- Born: September 23, 1929 Tashkent, Uzbek SSR, Soviet Union
- Died: December 22, 2013 (aged 84) Moscow, Russia
- Scientific career
- Fields: Archaeology

= Viktor Sarianidi =

Soviet and Russian archaeologist (1929–2013)

Viktor Ivanovich Sarianidi or Victor Sarigiannides (Ви́ктор Ива́нович Сариани́ди; Βίκτωρ Σαρηγιαννίδης; September 23, 1929 – December 22, 2013) was a Soviet archaeologist. He discovered the remains of a Bronze Age culture in the Karakum Desert in 1976. The culture came to be known as the Bactria-Margiana Archaeological Complex.

==Biography==

Viktor Sarianidi was born on September 23, 1929, in Tashkent in a family of Pontic Greek descent. His parents, Ioannis and Athena Sarianidi had immigrated there from Yalta in the 1920s.

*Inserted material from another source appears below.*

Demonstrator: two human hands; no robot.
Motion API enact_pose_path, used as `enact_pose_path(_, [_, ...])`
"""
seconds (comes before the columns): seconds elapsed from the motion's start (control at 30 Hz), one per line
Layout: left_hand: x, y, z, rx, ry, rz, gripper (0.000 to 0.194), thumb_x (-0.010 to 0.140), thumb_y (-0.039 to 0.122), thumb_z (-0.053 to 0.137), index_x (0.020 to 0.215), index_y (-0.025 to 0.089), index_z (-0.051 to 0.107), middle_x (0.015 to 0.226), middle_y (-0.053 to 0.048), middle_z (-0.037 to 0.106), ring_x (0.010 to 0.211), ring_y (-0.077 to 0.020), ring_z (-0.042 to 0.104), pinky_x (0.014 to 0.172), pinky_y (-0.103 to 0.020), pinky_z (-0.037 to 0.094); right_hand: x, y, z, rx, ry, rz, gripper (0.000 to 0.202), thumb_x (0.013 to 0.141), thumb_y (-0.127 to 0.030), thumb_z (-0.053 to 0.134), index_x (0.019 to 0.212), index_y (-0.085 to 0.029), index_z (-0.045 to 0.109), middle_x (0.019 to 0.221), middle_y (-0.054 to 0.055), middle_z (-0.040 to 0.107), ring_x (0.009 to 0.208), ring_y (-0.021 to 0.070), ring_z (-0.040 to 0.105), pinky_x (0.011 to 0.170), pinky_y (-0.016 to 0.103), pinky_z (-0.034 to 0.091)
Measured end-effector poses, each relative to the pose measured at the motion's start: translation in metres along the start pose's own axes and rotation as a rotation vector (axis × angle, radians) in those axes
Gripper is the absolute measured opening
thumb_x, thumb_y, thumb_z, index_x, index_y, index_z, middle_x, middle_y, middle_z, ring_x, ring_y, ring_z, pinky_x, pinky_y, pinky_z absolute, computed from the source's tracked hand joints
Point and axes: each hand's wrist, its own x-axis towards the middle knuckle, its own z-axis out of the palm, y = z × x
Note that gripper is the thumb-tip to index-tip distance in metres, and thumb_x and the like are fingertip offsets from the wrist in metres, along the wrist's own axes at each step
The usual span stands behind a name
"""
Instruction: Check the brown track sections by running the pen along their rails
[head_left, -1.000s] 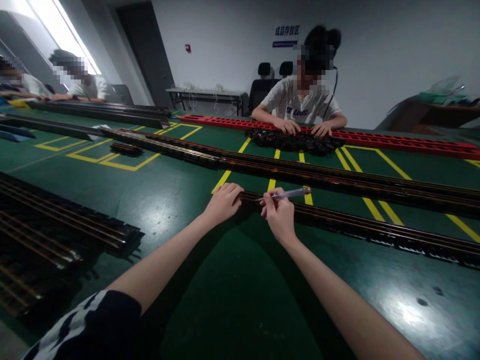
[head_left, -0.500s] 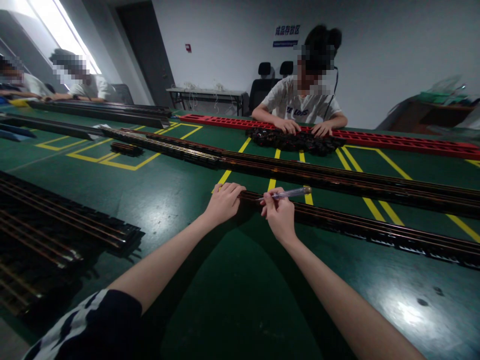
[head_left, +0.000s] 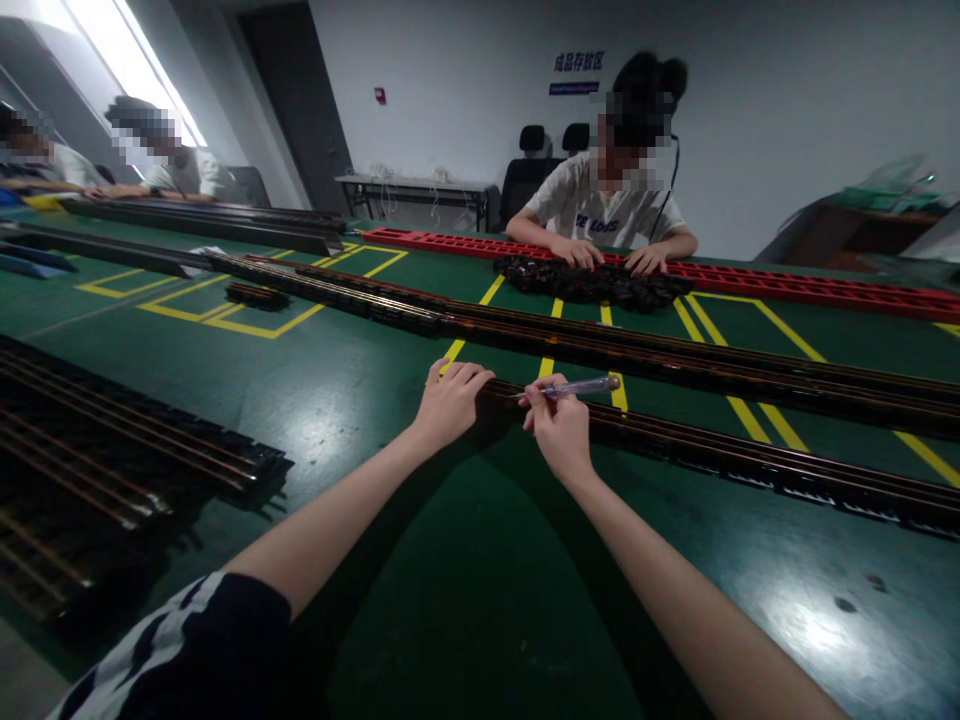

Sarianidi graduated from the Central Asian State University in 1952. He then obtained a master's degree in 1961 from the Institute of Archaeology of the Soviet Academy of Sciences in Moscow. His doctoral dissertation, titled Afghanistan in the Bronze and Iron Ages, came out in 1975.

Sarianidi joined the staff of the Institute of Archaeological, where he remained throughout his career.

In 1996, he moved to Greece.

Sarianidi died in the night of December 22, 2013 in Moscow.

==Career==
While still a student, in 1949, Sarianidi began to work at archaeological sites in Turkmenistan under the supervision of Mikhail Masson. Following his graduation from the Central Asian State University in 1952, he joined the Historical Museum in Samarkand, where he worked for two years.

Sarianidi participated in excavations of monuments of Tahirbey, Yaz Depe (1955-1956), Togolok (1970s). From 1974, he supervised excavations that led to the uncovering of the culture of Margiana (or Margush), and the discovery in 1990 of over 200 settlements dating to the Bronze Age and early Iron Age. Chief amongst these was the capital city Gonur Tepe, which was founded at the end of the third millennium BCE, lasting till around 1600 BCE. The city had a central palace protected by fortified walls with rectangular towers. Outside these walls, on the eastern side, was discovered the earliest known Fire temple, "predating Zoroaster [1000 BC] by at least fifteen hundred years but linked with what would become the rituals of his faith". Sacrificial temples had been set up along the southern and western faces of the walls. The temples were surrounded by a second series of reinforced monumental walls. In the south, two pools (one measuring 100 by 60 metres) were discovered, based on which it was speculated that the population of Gonur worshipped water. The discoveries of Margush and Gonurdepe caused Sarianidi to argue "that they proved[d] that the Amu Darya (Oxus River) valley in Central Asia constitutes a fourth point of origin of urban civilization, along with the Nile, Indus, and Tigris-Euphrates valleys."

In 1978, Sarianidi discovered six undisturbed tombs at Tillya Tepe, dating to the 1st century BC. The deceased were richly equipped with gold, the so-called Bactrian Gold.

In 1996, a great necropolis was discovered 350 metres to the west of Gonur. Excavations there continued over the next ten years, and uncovered nearly 3000 graves.

==Public image==
Sarianidi, though not liked by everyone due to his bluff personality, is widely considered to be a legend in archeology circles. He sported a luxuriant walrus moustache and, in later years, a shock of white hair. Sarianidi was at home and at his best in the vast expanses of inhospitable Central Asian desert where he could be found barefoot and gesticulating with his cane. He lived an uncomfortable life which, besides excavating, was spent trying to stay alive and secure a supply of vodka.

==Awards and recognition==
- Gold cross of Order of Honour of Greece.
- Honorary citizenship of Turkmenistan, 2000.
- Makhtumkuli International Prize, Turkmenistan, 2001.
- Jamal ad-Din al-Afghani prize, the highest cultural honour of Afghanistan.